#### Assignment:
Using the data below, count the lines where "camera" appears, and answer with the number alone.

*** Block opens ***

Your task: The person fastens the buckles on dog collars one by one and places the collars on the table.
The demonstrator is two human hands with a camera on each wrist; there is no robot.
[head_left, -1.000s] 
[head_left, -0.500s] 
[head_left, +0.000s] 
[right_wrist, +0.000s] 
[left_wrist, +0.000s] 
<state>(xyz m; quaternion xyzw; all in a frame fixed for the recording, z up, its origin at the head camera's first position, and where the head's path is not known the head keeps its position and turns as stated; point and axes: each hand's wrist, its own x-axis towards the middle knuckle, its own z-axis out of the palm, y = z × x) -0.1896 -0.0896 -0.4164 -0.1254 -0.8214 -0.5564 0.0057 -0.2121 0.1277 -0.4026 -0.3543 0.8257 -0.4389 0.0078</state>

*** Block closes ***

#### Task output:
2